(REQUIRED WORK) Nothing but text lines should be duplicated: start with the first line of the listing below and stop after the line holding "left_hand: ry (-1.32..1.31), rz", omitting pictures.

(EXERCISE MATERIALS)
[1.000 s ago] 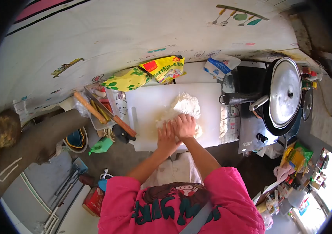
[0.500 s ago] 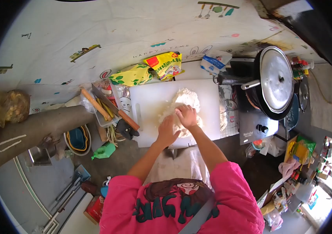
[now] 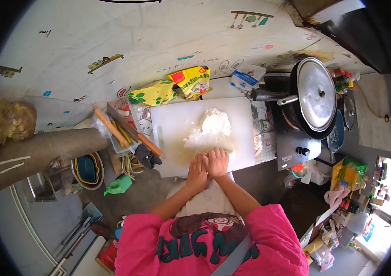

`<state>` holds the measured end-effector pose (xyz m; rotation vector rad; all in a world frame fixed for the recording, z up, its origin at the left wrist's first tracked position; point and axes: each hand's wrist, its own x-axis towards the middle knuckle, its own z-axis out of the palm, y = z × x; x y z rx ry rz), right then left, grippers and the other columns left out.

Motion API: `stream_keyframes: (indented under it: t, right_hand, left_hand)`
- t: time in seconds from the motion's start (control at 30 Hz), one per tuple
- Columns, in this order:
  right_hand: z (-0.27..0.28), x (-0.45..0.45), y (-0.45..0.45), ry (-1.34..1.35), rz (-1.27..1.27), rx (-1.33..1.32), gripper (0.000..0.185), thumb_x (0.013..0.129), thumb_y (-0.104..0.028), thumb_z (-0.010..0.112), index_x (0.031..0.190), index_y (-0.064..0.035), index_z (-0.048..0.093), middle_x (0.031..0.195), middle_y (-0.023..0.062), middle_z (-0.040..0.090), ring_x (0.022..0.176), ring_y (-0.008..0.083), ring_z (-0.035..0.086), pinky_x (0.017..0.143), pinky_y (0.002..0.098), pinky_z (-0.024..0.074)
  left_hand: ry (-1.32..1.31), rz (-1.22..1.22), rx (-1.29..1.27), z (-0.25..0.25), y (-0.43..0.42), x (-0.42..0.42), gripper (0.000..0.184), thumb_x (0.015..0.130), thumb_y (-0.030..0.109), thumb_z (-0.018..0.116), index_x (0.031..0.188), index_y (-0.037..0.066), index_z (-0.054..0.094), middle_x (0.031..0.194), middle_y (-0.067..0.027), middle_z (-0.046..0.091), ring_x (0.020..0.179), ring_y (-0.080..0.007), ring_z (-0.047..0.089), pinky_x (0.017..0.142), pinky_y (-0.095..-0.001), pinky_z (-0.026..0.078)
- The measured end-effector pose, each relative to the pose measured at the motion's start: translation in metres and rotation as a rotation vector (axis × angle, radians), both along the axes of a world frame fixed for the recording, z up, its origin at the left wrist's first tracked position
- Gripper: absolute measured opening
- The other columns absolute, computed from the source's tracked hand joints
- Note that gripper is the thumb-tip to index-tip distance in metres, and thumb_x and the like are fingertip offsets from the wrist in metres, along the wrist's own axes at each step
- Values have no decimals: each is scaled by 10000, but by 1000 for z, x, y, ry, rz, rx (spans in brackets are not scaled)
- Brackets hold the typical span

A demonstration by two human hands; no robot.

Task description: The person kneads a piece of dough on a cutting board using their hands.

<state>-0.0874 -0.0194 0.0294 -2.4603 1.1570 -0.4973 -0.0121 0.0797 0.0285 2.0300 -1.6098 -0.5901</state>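
A white cutting board [image 3: 172, 110] lies in front of me with a heap of white flour [image 3: 215, 123] on it, loose flour spreading to its left. My left hand [image 3: 198, 171] and my right hand [image 3: 217, 162] are side by side and touching at the board's near edge, just below the flour. Both sets of fingers are bent over a pale doughy mass, mostly hidden under them. How much of it each hand grips cannot be made out.
Right of the board, a lidded pan [image 3: 316, 94] sits on a stove [image 3: 292, 147], its handle pointing left. A knife [image 3: 133, 131] and rolling pin [image 3: 110, 126] rest across a bin on the left. Yellow packets [image 3: 191, 82] and a salt bag [image 3: 247, 77] stand behind.
Both hands have drawn back from the flour to the board's near edge and come together. The flour heap is now more exposed. The camera view has shifted slightly.
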Motion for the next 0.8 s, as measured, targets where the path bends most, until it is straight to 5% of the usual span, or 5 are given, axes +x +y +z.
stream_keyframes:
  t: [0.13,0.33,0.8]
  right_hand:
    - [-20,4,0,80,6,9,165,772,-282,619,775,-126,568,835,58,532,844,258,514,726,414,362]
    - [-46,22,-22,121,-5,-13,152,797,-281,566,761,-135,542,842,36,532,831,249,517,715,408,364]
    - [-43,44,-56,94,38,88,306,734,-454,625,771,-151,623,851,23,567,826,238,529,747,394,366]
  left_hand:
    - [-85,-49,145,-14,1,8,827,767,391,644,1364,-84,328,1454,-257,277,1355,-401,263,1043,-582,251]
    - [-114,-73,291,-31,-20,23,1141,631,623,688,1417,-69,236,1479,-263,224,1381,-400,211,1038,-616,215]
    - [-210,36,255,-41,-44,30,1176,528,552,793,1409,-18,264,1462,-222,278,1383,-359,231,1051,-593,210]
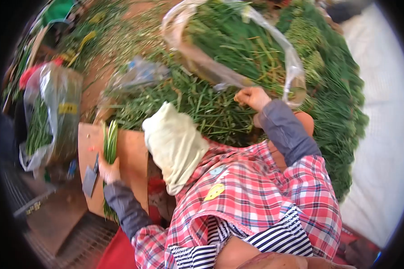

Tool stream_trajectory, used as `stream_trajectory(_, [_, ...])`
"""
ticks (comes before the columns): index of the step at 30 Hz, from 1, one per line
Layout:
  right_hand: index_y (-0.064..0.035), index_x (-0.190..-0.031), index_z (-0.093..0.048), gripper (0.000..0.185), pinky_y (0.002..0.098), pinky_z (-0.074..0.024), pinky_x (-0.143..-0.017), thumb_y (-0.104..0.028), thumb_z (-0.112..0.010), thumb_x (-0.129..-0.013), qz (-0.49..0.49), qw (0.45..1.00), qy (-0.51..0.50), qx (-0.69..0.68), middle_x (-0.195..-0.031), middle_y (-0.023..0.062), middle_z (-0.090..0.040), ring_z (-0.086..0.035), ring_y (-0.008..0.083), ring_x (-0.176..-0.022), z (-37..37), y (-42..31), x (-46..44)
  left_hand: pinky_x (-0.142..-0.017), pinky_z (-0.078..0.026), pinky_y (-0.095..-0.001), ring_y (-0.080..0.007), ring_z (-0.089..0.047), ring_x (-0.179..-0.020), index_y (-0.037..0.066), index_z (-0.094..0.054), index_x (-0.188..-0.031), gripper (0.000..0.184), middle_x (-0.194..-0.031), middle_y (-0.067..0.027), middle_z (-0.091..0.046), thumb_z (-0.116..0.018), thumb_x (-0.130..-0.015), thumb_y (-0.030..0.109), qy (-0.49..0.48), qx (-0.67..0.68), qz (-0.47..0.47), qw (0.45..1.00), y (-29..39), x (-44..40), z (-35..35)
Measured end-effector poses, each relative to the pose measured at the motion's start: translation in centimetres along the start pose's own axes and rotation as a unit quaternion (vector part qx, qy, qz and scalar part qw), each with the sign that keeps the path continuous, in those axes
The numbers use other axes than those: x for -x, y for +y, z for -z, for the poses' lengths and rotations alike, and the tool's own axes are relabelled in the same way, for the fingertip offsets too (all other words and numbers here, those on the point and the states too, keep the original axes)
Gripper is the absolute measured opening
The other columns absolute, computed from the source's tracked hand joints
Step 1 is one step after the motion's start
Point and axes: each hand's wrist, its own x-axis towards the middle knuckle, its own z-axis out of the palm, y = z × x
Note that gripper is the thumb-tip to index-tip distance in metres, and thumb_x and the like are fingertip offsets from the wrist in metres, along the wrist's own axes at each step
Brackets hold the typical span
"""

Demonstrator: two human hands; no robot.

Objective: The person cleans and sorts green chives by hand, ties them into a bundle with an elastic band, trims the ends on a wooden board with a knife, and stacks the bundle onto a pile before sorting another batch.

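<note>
While clamped in one hand only, liable to fan out at both ends!

Over to the left of the frame, held in the left hand (109,169): a bundle of green stalks (110,141), stretched lengthwise along the board (132,152). Closed snugly around the middle, with nothing around the tips. Too loose a hold, and prone to slithering; too hard a squeeze, and apt to bruise.

And now, just beside those knuckles, a knife (90,180)! Flat on the board, near its left edge, with the handle close to the hand. Easily knocked by a sideways sweep of the wrist; easily brushed, too, by any careless reach back.

Up to the upper right of centre, beside the rim of a clear bag (294,62): the right hand (255,97), curled in narrow. Holding something or not? Impossible to tell. If snagged on that thin plastic, quite capable of tearing it or spilling greens.

Just below, at centre, a tangled heap of loose greens (211,112); if dragged by a sleeve, likely to scatter towards the pale cloth (173,143).
</note>
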Motion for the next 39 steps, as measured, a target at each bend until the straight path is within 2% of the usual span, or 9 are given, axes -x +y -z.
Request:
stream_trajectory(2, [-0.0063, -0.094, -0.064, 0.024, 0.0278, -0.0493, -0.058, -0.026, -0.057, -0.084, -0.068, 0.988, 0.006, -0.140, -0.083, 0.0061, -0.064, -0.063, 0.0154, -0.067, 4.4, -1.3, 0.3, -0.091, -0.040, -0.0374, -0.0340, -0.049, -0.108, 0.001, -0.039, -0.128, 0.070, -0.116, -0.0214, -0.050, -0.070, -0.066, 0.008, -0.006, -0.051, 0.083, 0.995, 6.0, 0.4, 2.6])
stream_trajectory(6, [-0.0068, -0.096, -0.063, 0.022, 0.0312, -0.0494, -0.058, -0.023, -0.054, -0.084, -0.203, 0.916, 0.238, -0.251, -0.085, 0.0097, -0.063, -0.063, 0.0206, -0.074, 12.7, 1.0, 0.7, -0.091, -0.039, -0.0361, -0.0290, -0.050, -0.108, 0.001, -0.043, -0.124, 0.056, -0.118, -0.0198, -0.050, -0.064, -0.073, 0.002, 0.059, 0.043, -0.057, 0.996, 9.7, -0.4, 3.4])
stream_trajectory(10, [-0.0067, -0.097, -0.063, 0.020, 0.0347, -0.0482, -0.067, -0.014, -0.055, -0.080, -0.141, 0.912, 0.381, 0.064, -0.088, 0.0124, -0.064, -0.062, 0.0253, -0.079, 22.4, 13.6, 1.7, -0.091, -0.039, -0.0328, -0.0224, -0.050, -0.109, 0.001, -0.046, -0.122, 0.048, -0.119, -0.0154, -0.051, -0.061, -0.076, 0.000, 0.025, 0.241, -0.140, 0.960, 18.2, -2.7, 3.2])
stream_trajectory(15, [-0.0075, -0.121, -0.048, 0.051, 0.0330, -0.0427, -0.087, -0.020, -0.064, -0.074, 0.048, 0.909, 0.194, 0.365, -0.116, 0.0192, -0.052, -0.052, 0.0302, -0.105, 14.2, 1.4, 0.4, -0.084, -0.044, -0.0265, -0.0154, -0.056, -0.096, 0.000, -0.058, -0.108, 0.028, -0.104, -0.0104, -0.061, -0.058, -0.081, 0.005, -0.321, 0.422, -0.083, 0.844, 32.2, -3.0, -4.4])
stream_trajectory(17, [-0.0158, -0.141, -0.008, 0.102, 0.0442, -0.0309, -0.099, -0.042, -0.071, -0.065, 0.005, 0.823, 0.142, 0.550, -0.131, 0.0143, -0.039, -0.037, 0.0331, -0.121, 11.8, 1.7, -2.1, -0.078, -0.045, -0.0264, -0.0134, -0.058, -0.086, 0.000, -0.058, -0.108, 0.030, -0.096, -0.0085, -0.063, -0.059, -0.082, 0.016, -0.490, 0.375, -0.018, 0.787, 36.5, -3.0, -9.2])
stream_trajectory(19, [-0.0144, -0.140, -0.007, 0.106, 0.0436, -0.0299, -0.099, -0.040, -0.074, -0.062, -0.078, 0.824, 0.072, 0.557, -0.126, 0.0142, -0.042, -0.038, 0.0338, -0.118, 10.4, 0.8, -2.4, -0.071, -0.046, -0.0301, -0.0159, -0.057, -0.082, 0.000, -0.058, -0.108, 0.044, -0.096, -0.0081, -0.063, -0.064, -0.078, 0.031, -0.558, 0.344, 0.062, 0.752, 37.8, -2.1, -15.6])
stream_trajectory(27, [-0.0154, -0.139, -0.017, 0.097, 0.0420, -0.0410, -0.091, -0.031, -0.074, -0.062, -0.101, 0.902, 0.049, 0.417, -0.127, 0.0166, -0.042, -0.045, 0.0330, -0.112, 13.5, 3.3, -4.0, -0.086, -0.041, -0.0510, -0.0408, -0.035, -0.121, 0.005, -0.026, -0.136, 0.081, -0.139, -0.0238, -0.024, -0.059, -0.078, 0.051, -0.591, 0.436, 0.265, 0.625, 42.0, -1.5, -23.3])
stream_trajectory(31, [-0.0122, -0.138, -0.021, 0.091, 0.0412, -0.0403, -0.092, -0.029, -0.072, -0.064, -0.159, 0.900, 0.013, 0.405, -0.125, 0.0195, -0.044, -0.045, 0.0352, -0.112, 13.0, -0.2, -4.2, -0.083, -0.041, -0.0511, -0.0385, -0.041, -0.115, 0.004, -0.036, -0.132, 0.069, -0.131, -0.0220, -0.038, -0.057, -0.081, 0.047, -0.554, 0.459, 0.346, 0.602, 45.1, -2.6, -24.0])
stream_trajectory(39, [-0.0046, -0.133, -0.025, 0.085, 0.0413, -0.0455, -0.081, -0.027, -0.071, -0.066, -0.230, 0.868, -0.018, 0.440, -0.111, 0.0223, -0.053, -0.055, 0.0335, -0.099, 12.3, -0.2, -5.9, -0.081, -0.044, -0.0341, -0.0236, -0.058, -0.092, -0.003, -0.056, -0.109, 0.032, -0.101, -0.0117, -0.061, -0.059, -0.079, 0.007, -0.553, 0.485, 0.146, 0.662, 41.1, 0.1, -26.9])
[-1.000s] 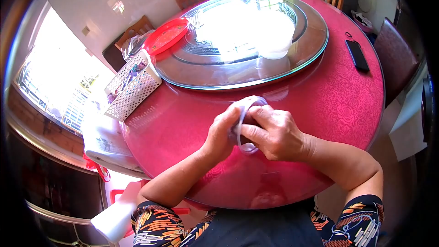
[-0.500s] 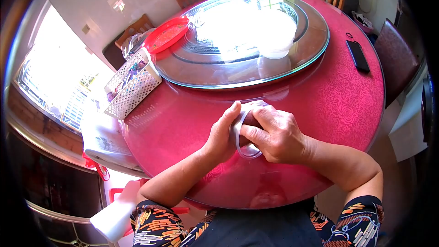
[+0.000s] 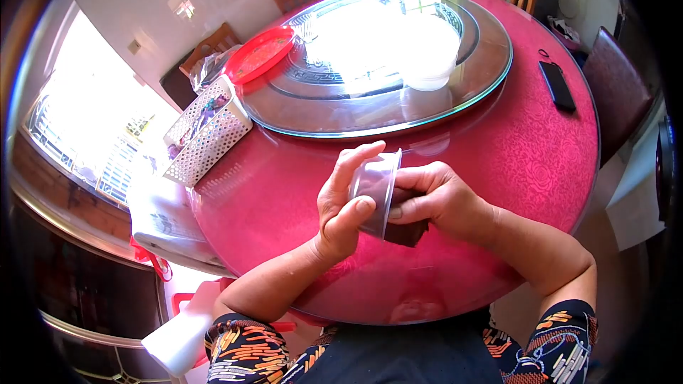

(TASK RESPONSE)
[1.000 s ago] 
[0.500 s ago] 
[now] 

`<state>` holds the measured end-effector pose (xyz m; rotation vector rad; all in a world frame fixed for the recording, z up, its origin at the left wrist's first tracked position; point and axes: each hand's wrist, its own x-axis towards the middle knuckle, its own z-axis out of the palm, y = z × x; x y z rx ry rz), right then left, grippers and the other columns left out.

Motion API: `stream_keyframes: (indented under it: t, right_hand, left_hand)`
- t: time in seconds from the motion's start (control at 30 Hz), one per tuple
- Columns, in this order:
  right_hand: z (-0.27..0.28), x (-0.45..0.45), y (-0.45..0.45), ry (-1.34..1.35), rz (-1.27..1.27), rx (-1.33..1.32), gripper (0.000..0.185), thumb_x (0.013..0.129), thumb_y (-0.104..0.028), thumb_z (-0.010..0.112), index_x (0.031..0.190), index_y (-0.064..0.035), index_z (-0.048..0.093), middle_x (0.031..0.195), middle_y (-0.023..0.062), middle_z (-0.040..0.090), ring_x (0.022..0.176), ring_y (-0.008..0.083), ring_z (-0.035..0.086), pinky_x (0.017..0.143), pinky_y (0.002..0.098), pinky_z (-0.024..0.074)
  left_hand: ry (-1.32..1.31), rz (-1.22..1.22), rx (-1.29..1.27), z (-0.25..0.25), y (-0.43..0.42), x (-0.42..0.42), gripper (0.000..0.184), thumb_x (0.015..0.130), thumb_y (-0.030..0.109), thumb_z (-0.018..0.116), index_x (0.031..0.188), index_y (-0.037..0.066), index_z (-0.054..0.094), middle_x (0.031..0.194), middle_y (-0.067..0.027), middle_z (-0.046..0.091), ring_x (0.020..0.179), ring_y (-0.080..0.007), ring_z (-0.047..0.089), pinky_x (0.017..0.142), pinky_y (-0.095..-0.001), pinky_z (-0.026..0.078)

There is no more output to give.